Subscription Video On Demand (SVOD) services like Netflix and Amazon’s are sending a succession of disruption shockwaves across the global TV marketplace, from competing for shows through to driving cord cutting among Pay TV subscribers. Both Netflix and Amazon are armed with original content budgets that are measured in the billions of dollars – they are now serious, top table players. More so because they can afford to be much more targeted than traditional broadcasters in how they spend that money. Whereas as traditional cable company has to worry about filling entire programming schedules of a vast selection of channels, SVOD companies have no schedules at all. So they can afford to be highly selective about what they want to commission and then pay over the odds to get it. As one Amazon exec put it “I don’t want shows that 80% of my audience quite like, I want shows that 30% of my audience love.”

Paying Over The Odds

Which is where Jeremy Clarkson comes in. This is a chance for one of the two SVOD challengers to spend big to get major bragging rights, and a show that will give them both mindshare and audience. Should either of them be able to ‘do a Channel 5’ and acquire the complete creative team of Clarkson, co-stars James May and Richard Hammond and executive producer Andrew Wilman, they will have a major, albeit expensive, asset at their disposal.

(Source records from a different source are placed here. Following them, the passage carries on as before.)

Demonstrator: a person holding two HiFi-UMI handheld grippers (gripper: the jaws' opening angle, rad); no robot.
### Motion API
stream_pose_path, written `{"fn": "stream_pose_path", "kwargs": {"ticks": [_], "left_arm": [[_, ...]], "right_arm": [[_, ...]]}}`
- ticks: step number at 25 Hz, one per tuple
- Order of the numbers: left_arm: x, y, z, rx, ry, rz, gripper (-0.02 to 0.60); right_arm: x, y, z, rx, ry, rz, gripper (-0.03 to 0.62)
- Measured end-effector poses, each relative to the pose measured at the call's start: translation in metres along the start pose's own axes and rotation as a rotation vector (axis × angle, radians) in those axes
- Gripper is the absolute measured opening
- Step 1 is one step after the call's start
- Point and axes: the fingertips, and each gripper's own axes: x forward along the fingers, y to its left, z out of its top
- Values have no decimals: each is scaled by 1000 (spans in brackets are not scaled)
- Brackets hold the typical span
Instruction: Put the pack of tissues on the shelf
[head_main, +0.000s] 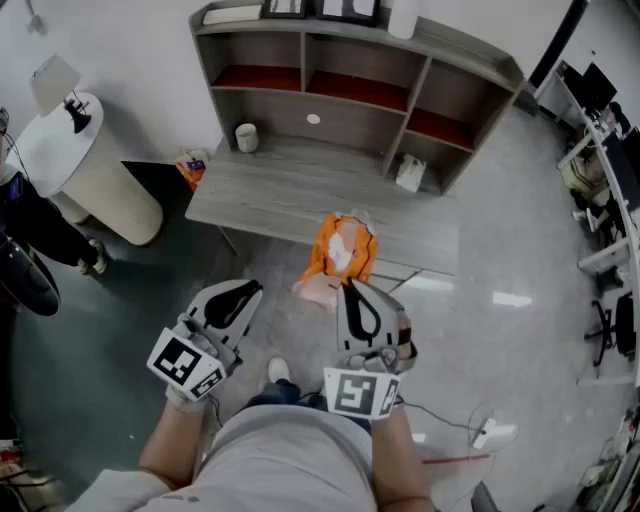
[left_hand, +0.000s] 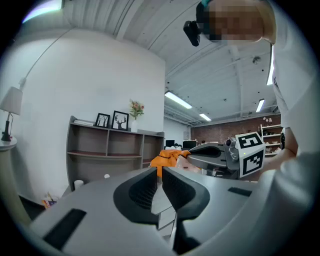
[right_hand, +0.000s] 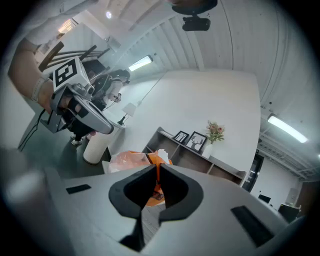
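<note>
1. Position: the pack of tissues (head_main: 340, 252) hangs at the tips of your right gripper (head_main: 347, 288), over the front edge of the desk (head_main: 270, 190). It is well short of the shelf (head_main: 365, 92) compartments behind. Whether its lower end touches the desk cannot be told.
2. Right jaws: closed to a slit on a thin fold of the orange wrapper (film only, not the body of the pack).
3. Left gripper (head_main: 252, 290): jaws together with nothing between them, held just beside the right one and free.
4. Handling, as a judgement: the pack looks light, soft and squashable. The wrapper looks slick and crinkly. It is not fragile, but held by a corner of film it will likely swing and could slide out.
5. Hold: your pinch should serve for a short carry if you move slowly. For a firmer hold, take the pack across its body, where the tissues give the pads something to press on.
</note>
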Motion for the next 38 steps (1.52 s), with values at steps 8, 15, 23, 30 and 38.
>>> {"fn": "stream_pose_path", "kwargs": {"ticks": [8,15,23,30,38], "left_arm": [[-13,31,-1,-28,-11,-7,41],[-19,66,0,-33,-18,-44,41],[-27,102,0,-18,-19,-71,41],[-4,124,-5,-12,-8,-73,41],[45,157,-6,-28,4,-37,41]], "right_arm": [[19,22,11,-1,17,1,31],[49,34,27,-47,38,-21,26],[80,50,34,-21,61,-52,25],[112,44,21,-16,54,-52,25],[164,19,-3,-14,51,-11,25]]}}
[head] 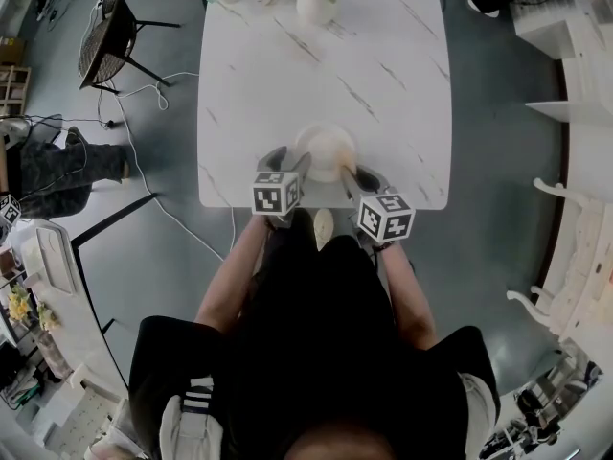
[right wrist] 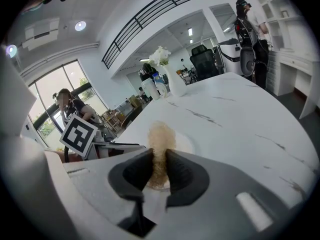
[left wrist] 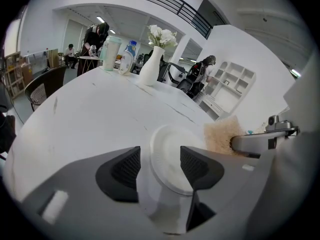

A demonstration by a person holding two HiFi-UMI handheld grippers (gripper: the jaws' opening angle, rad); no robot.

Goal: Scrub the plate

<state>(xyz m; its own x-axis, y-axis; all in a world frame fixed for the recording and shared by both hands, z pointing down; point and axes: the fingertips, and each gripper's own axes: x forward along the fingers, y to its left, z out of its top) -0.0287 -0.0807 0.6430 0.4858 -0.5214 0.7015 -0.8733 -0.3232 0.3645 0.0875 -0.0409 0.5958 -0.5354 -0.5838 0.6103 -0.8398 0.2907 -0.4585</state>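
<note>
My left tool [left wrist: 160,159] stands wide, with the white plate [left wrist: 172,149] flat on the marble worktop [head: 383,84] between its pads, no grip. My right tool [right wrist: 159,168] is clamped on a tan sponge [right wrist: 160,136], which sits at the plate's right rim.

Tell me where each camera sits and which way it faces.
Head view: on the person's head, looking steeply down at the marble table; their forearms, left gripper and right gripper show.
Left gripper view: rides the left gripper, looking along its open fingers at the plate.
Right gripper view: rides the right gripper, looking along its fingers, shut on the sponge.
Shared: both gripper views show the sponge, the plate and the vase of flowers.
</note>
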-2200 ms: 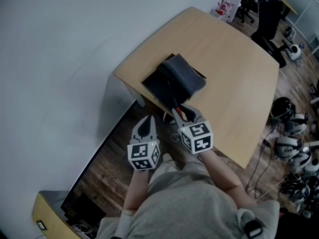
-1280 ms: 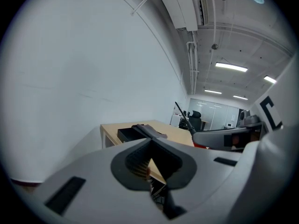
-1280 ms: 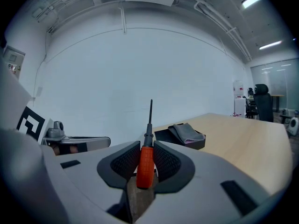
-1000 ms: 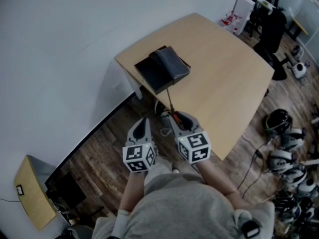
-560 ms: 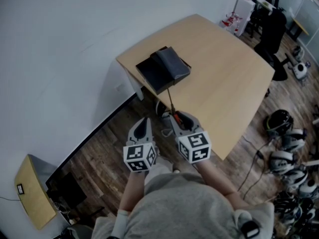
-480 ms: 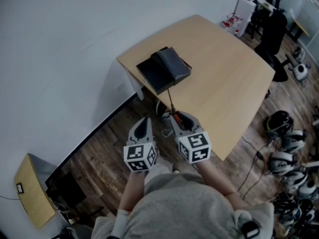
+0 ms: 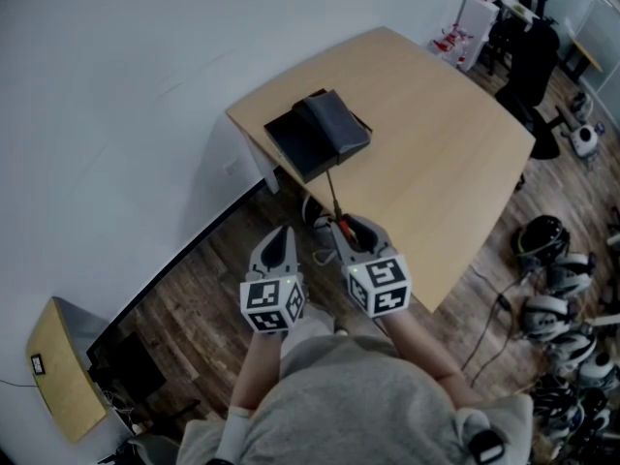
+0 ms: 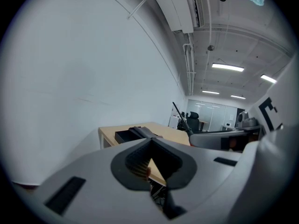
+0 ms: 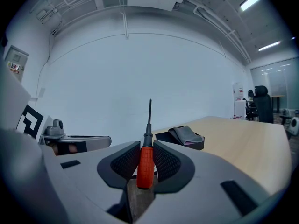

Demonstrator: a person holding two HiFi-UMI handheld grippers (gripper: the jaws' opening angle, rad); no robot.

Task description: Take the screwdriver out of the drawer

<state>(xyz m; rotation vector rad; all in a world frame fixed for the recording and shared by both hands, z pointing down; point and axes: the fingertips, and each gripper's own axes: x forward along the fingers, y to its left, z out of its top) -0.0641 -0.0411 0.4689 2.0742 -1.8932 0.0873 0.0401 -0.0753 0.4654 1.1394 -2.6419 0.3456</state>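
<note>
The screwdriver [image 9: 145,166] is seen with a matt orange plastic handle and a thin dark metal shaft. The right gripper [image 9: 147,144] is shelled in smooth matt grey plastic, and its pads [image 9: 125,164] are cross-ribbed in black rubber. The table [image 7: 436,163] is topped in smooth pale wood. The drawer [image 7: 291,148] is finished matt black. The cloth [image 7: 334,124] is soft, grey and matt. The floor [image 7: 194,308] is laid in dark wood planks.

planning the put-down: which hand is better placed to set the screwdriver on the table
Right. The right tool grips the screwdriver by its orange handle, with the shaft aimed toward the table. The left tool is shut and empty beside it.
</note>
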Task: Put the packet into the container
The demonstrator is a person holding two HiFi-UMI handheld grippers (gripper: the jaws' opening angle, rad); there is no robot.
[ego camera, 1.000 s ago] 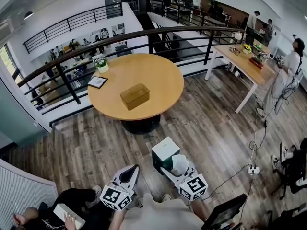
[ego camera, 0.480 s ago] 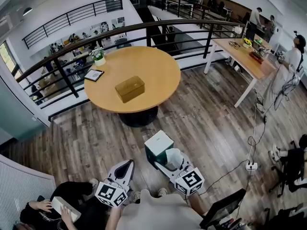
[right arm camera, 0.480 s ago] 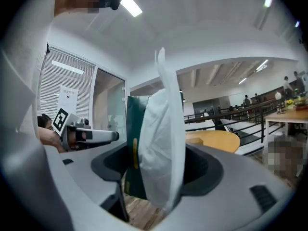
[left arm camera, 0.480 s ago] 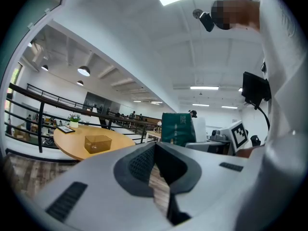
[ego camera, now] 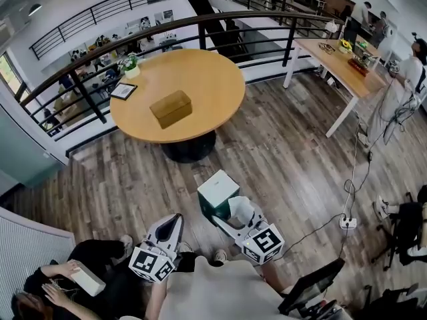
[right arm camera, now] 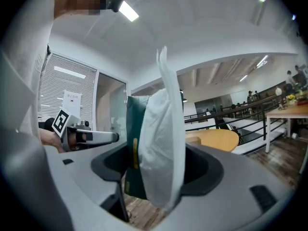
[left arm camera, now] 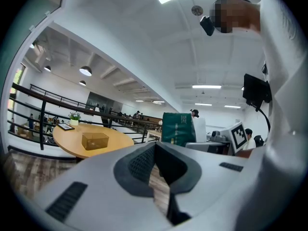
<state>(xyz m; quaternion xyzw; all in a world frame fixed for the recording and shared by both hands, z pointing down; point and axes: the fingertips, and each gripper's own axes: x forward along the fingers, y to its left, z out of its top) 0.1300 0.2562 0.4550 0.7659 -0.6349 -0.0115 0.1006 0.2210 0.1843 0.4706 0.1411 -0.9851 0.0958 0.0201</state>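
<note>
A green-and-white packet (ego camera: 218, 191) (right arm camera: 161, 143) (left arm camera: 178, 127) stands upright between the jaws of my right gripper (ego camera: 230, 213) (right arm camera: 154, 177), which is shut on it over the wooden floor. The container (ego camera: 171, 108) (left arm camera: 95, 140), an amber see-through box, sits on the round wooden table (ego camera: 213, 79) (left arm camera: 67, 134) ahead, well beyond both grippers. To the left of the packet, low and close to my body, my left gripper (ego camera: 175, 222) (left arm camera: 154, 162) is shut with nothing in it.
A potted plant (ego camera: 130, 65) and a framed picture (ego camera: 123, 91) stand at the table's far left edge. A black railing (ego camera: 200, 29) runs behind it. A long table (ego camera: 340, 62) is at the right, a power strip (ego camera: 347, 223) on the floor, a seated person (ego camera: 80, 279) at the lower left.
The head view has tilted, so the table and container sit higher and further left in the picture. The right gripper still holds the packet; both grippers have shifted slightly left.
</note>
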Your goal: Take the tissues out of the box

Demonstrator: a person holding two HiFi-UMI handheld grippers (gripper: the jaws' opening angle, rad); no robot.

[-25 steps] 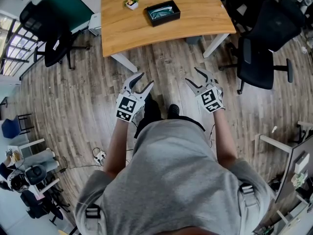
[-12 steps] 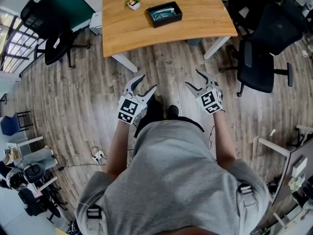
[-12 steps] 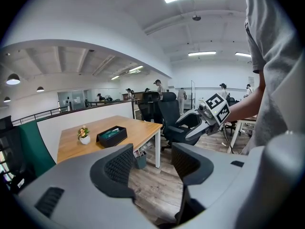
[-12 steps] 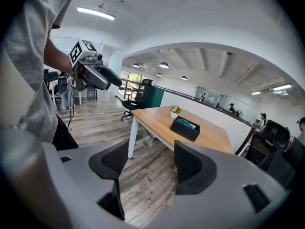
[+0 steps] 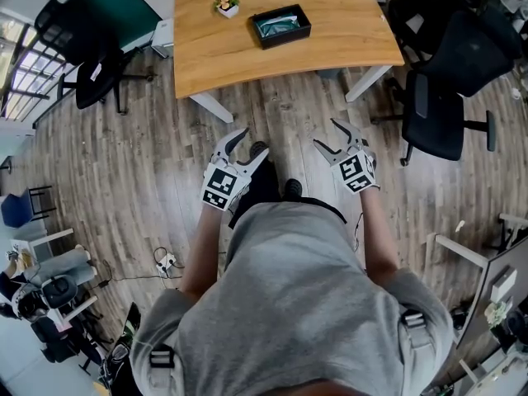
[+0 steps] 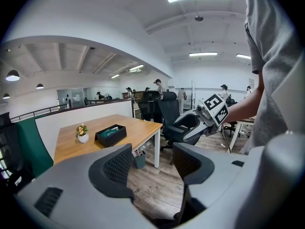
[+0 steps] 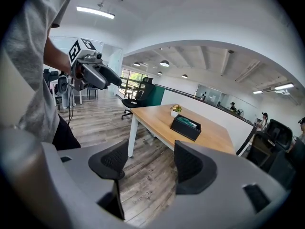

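Observation:
A black open-top box with a teal tissue pack inside [image 5: 281,25] sits on the wooden table [image 5: 346,31], far ahead of both grippers. It also shows as the box [image 6: 110,134] in the left gripper view and the box [image 7: 186,127] in the right gripper view. My left gripper [image 5: 252,144] hangs over the floor in front of the table, its jaws opening with nothing between them [image 6: 152,163]. My right gripper [image 5: 327,134] is level with it, jaws open and empty [image 7: 151,162]. Each gripper is well short of the table edge.
A small pot of flowers [image 5: 227,4] stands left of the box. Black office chairs stand right of the table [image 5: 445,97] and at the far left [image 5: 91,64]. White table legs [image 5: 208,106] reach the wooden floor. Other desks and people are in the background.
Both grippers' jaws have spread wider, the left most visibly. The hands have stayed over the floor in front of the table, barely shifting.

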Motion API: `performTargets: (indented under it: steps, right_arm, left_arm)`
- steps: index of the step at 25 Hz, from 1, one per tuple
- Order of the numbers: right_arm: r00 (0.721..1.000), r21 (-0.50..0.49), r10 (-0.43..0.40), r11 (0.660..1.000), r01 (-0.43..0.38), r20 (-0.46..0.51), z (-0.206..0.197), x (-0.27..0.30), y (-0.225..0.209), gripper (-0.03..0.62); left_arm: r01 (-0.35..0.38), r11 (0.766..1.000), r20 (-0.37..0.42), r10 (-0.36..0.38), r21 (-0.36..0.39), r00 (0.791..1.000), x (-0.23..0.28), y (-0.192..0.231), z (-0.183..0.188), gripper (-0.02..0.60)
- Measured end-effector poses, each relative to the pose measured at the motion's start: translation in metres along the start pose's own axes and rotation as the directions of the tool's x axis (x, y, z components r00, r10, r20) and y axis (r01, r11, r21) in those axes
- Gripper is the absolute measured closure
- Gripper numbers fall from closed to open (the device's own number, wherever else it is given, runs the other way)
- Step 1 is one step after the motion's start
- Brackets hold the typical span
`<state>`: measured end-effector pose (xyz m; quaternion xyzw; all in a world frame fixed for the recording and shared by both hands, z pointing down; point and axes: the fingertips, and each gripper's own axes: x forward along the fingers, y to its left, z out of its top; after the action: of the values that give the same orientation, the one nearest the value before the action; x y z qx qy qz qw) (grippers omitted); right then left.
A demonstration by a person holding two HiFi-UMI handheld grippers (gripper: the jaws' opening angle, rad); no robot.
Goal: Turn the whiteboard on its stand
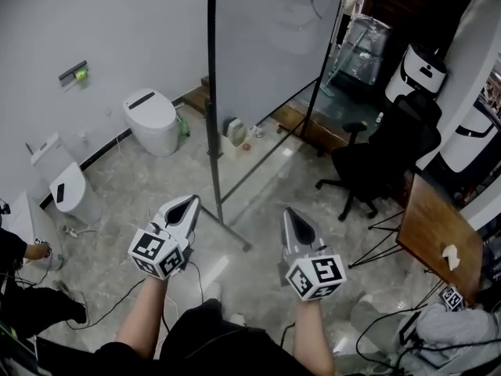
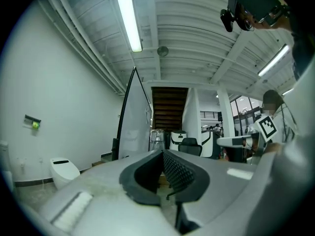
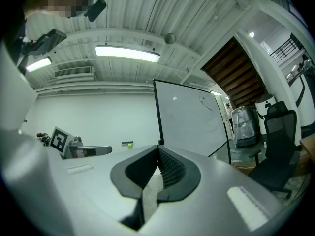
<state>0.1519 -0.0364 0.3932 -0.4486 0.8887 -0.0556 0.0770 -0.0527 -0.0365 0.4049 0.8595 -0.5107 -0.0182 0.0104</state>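
The whiteboard (image 1: 270,45) stands upright in its black frame (image 1: 211,100) across the tiled floor, its long foot bar (image 1: 235,233) reaching toward me. My left gripper (image 1: 192,200) is held just left of that foot, shut and empty. My right gripper (image 1: 287,212) is to the right of it, also shut with nothing between its pads. Neither touches the stand. In the left gripper view the whiteboard (image 2: 135,124) shows almost edge-on beyond the closed tips (image 2: 162,152). The right gripper view shows the whiteboard's (image 3: 192,122) face past the closed tips (image 3: 158,149).
Two white toilets (image 1: 153,120) (image 1: 74,194) stand by the left wall. A black office chair (image 1: 383,155) and a wooden table (image 1: 438,233) sit to the right. One person (image 1: 23,288) is at the left edge, another (image 1: 454,335) at bottom right. Cables lie on the floor.
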Motion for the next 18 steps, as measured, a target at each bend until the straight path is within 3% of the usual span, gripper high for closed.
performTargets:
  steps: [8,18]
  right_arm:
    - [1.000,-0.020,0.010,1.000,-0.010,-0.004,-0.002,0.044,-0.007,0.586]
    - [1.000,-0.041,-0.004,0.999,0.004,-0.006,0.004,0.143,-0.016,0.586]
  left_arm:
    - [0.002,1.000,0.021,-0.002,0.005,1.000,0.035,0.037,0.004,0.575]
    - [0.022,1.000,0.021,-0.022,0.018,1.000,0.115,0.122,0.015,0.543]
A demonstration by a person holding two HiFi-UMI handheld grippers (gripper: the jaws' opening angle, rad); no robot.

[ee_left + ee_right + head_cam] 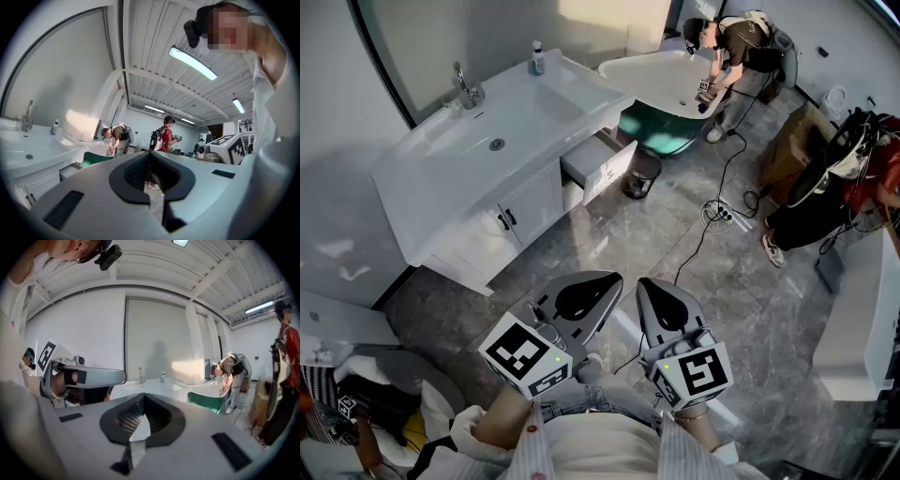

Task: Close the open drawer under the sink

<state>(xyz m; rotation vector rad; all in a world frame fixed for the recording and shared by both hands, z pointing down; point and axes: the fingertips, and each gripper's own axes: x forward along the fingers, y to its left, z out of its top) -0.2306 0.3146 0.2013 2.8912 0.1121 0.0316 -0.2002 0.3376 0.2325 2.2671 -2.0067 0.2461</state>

And in all probability they would have to pay significantly over the odds because for all of Netflix’s 60 odd million subscribers SVOD services are a long, long way from the mainstream yet. So much like an aging world class footballer looking for one last pay cheque playing for a Qatari league team, Clarkson and co would have to be convinced that the commercial benefits of going niche were strong enough to offset the loss of global reach the BBC gave them. Whereas Top Gear will likely reinvent itself after a few years without Clarkson, it is much less likely that Clarkson’s brand will be as robust after a few years hidden behind the online pay walls of an SVOD service.

This is a big opportunity for Netlfix or Amazon to place another bold stake in the ground but it will say more about the future of the SVOD marketplace than it will that of Jeremy Clarkson.